Fu durante i cinque mesi di rapimento in Siria che Domenico Quirico, giornalista de La Stampa, sentì parlare per la prima volta del Califfato. Dopo aver dato l’allarme, appena rientrato in Italia, il giornalista ha scritto il suo ultimo libro,
Il grande califfato, per tornare a parlarne attraverso un lungo viaggio che lo porterà da Istanbul alla Nigeria. Al Salone Internazionale del Libro di Torino gli abbiamo fatto qualche domanda in più.
La storia del tentativo di creare uno stato islamico è molto antica. Per restare ancora ai tempi moderni, c’è stata l’Algeria negli anni 90 nel tentativo di impadronirsi di uno stato islamizzato. poi c’è stato l’Afganistan, la Cecenia… Hanno fatto vari esprimenti prima di trovare il luogo e il momento storico giusto per realizzare il loro progetto: il vicino oriente nel dopo rivoluzioni e primavere arabe, in un luogo dove il regime era particolarmente sconnesso e già indebolito da una rivolta. E’ quindi un progetto molto lungo.

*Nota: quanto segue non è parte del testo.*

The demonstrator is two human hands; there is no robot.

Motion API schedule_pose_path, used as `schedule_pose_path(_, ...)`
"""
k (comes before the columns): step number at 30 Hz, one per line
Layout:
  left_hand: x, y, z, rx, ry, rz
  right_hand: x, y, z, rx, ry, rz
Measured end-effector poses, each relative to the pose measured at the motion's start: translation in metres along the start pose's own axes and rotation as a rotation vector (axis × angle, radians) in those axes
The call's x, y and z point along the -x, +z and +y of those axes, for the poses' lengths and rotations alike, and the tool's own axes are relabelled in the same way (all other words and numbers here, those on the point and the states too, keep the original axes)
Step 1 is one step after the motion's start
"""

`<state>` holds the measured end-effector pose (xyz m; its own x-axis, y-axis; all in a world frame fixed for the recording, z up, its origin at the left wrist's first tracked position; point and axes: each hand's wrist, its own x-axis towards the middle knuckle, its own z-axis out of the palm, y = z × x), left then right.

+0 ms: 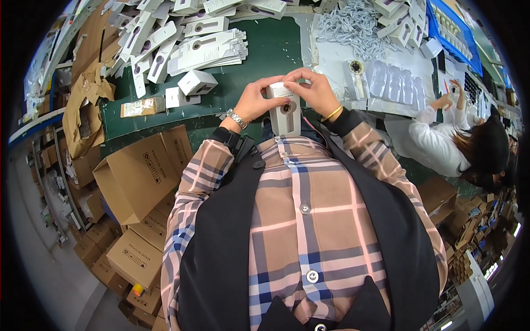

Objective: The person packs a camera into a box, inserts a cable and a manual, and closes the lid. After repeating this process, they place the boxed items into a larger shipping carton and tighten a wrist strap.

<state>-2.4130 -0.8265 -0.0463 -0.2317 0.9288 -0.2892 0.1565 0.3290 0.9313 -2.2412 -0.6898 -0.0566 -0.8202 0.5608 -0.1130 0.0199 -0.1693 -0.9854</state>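
Your plaid shirt (pixel 298 220) is nearest, just below the slim white box (pixel 287 122) at the near edge of the green worktop (pixel 276 44). Your left hand (pixel 258 102) and right hand (pixel 317 95) hold its upper end, fingers closed in. It looks light, stiff yet dentable, perhaps slick; side walls suit gripping. White cartons (pixel 207 54) heap along the far edge; brown boxes (pixel 135 182) stand off the near-left corner.

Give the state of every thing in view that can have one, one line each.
White box: held; top partly hidden
Left hand: gripping it
Right hand: at its top
Brown carton: open
Brown paper: crumpled
White cables: heaped, tangled
Clear trays: in a row
Flat white cartons: stacked
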Motion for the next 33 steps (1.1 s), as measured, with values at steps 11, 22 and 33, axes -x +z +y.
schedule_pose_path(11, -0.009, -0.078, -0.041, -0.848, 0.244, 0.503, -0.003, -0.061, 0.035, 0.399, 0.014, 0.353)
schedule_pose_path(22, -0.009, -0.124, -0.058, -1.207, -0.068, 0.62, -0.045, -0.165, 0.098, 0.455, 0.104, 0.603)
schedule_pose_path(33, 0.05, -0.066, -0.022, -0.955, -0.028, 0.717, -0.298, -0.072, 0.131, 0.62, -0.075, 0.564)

Come sono davvero le persone che operano in questa organizzazione? Sono uomini comuni o qualcos’altro?
C’è di tutto, dagli intellettuali alle persone di bassa condizione sociale. Il Califfato è un progetto che raggruppa provenienze diverse: il giovane della buona borghesia britannica, il contadino che ha preso il fucile per impadronirsi della fattoria dove lavorava; è tipico dei grandi eventi storici. La cosa comune a tutti è che sono tutti credenti. Il progetto del Grande Califfato non è solo politico che utilizza la religione come specchietto per le allodole. E’ gente che crede veramente di realizzare l’opera di Dio sulla terra.

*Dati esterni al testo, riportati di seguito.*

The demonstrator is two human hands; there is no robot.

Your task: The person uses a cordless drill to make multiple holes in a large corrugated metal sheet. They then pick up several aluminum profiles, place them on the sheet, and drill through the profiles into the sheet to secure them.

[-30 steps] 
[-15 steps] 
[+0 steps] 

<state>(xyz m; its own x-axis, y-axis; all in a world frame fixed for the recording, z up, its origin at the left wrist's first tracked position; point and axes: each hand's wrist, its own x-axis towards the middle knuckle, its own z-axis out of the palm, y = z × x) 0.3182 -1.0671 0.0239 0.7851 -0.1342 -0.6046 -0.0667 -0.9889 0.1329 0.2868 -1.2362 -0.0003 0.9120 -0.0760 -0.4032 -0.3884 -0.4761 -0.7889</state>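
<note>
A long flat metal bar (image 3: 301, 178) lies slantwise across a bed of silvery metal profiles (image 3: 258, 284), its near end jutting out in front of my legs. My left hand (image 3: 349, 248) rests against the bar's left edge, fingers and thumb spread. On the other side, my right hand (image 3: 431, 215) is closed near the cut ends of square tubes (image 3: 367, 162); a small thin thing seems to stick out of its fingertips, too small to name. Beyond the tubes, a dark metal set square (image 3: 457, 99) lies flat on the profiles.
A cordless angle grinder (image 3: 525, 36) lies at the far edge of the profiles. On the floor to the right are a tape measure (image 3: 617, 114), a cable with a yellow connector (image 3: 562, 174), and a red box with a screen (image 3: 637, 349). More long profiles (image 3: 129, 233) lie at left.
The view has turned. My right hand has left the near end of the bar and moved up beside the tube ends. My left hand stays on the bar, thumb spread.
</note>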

Una delle cose che sconvolge è la freddezza di questi uomini che appaiono in video. E’ per loro motivo di orgoglio?
Per loro è il compimento di un disegno trascendente. Nel momento in cui uccido l’infedele non compio un delitto ma si fanno mano di Dio. Questo elimina il tessuto stesso dell’esperienza religiosa, cioè il rimorso per le proprie azioni. E’ gente senza rimorso perché la considerano opera religiosa. Mostrare l’eliminazione dell’impuro inoltre non è una comunicazione rivolta a noi (che la leggiamo secondo canoni di interpretazione nostri): per loro è il guerriero che diventa imbattibile e potente e che compie il disegno della creazione del grande stato islamico. E’ un codice di lettura diverso dal nostro. E questi sono i destinatari della loro spettacolarizzazione, non noi.

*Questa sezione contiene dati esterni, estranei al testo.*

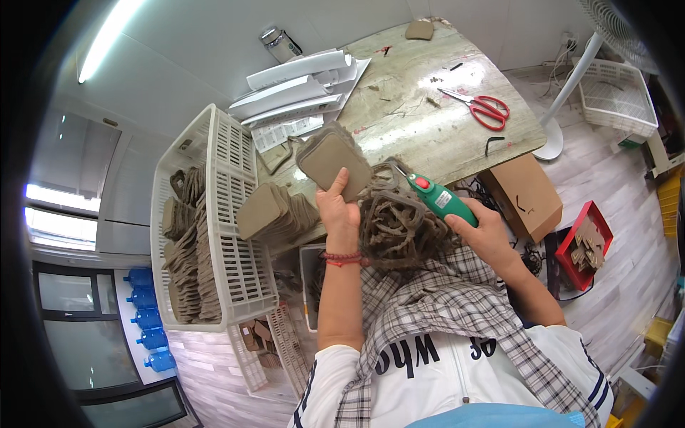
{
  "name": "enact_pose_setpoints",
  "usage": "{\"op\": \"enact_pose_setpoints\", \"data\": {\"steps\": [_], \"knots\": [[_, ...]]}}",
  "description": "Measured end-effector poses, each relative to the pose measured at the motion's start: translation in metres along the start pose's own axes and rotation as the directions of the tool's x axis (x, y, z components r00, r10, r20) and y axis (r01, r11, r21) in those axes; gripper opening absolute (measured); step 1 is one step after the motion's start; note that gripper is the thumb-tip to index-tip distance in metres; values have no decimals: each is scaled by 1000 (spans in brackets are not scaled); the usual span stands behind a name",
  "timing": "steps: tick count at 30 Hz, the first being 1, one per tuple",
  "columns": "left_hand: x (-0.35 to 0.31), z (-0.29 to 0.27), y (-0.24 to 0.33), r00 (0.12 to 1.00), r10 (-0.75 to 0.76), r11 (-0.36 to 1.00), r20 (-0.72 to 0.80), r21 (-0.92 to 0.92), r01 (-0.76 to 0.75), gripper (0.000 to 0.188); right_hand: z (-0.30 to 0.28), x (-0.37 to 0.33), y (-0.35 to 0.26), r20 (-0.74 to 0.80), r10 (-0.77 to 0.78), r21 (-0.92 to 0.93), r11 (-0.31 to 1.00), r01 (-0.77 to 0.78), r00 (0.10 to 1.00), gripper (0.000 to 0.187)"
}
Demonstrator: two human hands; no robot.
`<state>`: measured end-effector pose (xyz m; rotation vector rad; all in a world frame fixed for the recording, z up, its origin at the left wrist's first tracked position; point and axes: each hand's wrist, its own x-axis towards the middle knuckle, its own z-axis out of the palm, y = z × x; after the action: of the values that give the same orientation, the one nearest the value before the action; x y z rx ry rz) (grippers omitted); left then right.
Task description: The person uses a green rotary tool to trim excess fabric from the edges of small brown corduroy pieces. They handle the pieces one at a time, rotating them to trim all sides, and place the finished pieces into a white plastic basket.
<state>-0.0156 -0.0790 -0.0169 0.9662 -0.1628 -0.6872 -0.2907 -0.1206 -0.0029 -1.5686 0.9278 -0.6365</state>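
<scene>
- At the near edge of the worn table, here's the action: the left hand grips a brown rounded-square pad, thumb pressed on its face; whether more pads sit beneath, I can't tell.
- And over on the other side, the right hand wraps around a green handheld tool, its tip pointing up and left, apart from that pad!
- Between the 2 hands, a big tangle of brown strips, looking like trimmed-off borders, so plenty of cutting seems done.
- Just left of the held pad, a leaning stack of pads overlaps the white crate's side; finished or waiting, the view doesn't settle it.
- Inside the white crate, 2 or more packed columns of pads: a sizeable batch, probably the done pile, though that's a judgement.
- Up at the far corner, 1 lone pad, and nearer, red-handled scissors lie untouched.
- The score, then: well underway by the look of it, the gripped pad not yet stacked, the total left impossible to count.
</scene>
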Motion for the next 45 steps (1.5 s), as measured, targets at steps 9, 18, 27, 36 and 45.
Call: {"op": "enact_pose_setpoints", "data": {"steps": [9,18,27,36,45], "knots": [[-38,24,-15,994,68,981,85,-189,-51,40,13,-8,-19,2,-54,-49,997,54,999,38],[-48,26,-22,987,36,987,154,-163,-10,44,15,-9,-24,-12,-15,-1,1000,15,1000,37],[-66,26,-27,978,-61,991,198,-105,83,43,14,-4,-29,-50,-26,3,1000,26,998,39],[-82,18,-21,941,-156,985,301,-23,171,46,5,2,-34,-31,-34,22,999,35,999,39],[-61,-12,28,815,-423,890,396,348,293,53,-36,-1,-28,166,-55,-97,993,72,985,42]]}}
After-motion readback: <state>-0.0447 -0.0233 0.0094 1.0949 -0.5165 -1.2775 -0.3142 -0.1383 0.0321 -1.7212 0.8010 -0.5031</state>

Il rapporto con il tempo è differente tra occidentali ed islamici?
E’ un rapporto totalmente differente. La collocazione della modernità soprattutto: l’oggi per loro è il momento della sconfitta, della povertà, del degrado; la storia deve essere riavvolta al contrario: l’epoca d’oro della loro storia è il Medioevo, epoca del primo Califfato, quando l’Islam era la civiltà del mondo. Noi la leggiamo al contrario, dal Medioevo ad oggi attraverso Rinascimento, Rivoluzione Industriale, ecc… Per i musulmani è esattamente il contrario.
Come si combatte questo fanatismo secondo lei?
L’idea di oggi (2011-2012-2013) dell’Islam radicale è nata dalla constatazione del fatto che l’Occidente è debole. Era quindi un momento giusto per tentare. Noi, cioè gli Stati Uniti d’America, non abbiamo la possibilità di contrastare efficacemente il califfato. L’unica chance è legata al fatto che di solito i sistemi totalitari si autodistruggono, perché si pongono obiettivi troppo elevati, vedi il nazismo. Anche la costruzione del Califfato mondiale non ha le energie sufficienti per sopravvivere. Il concetto di guerra totale significa guerra totalitaria negli scopi, permanente. I totalitarismi devono fare sempre guerra perché è l’unica giustificazione. E in questo modo si autodistruggono.
Come vede questa situazione tra 10 anni?
Esattamente come oggi. Il Califfato sarà più grande di oggi. Io credo questa storia durerà per almeno 20/30 anni, come la Guerra dei Trent’anni in Europa.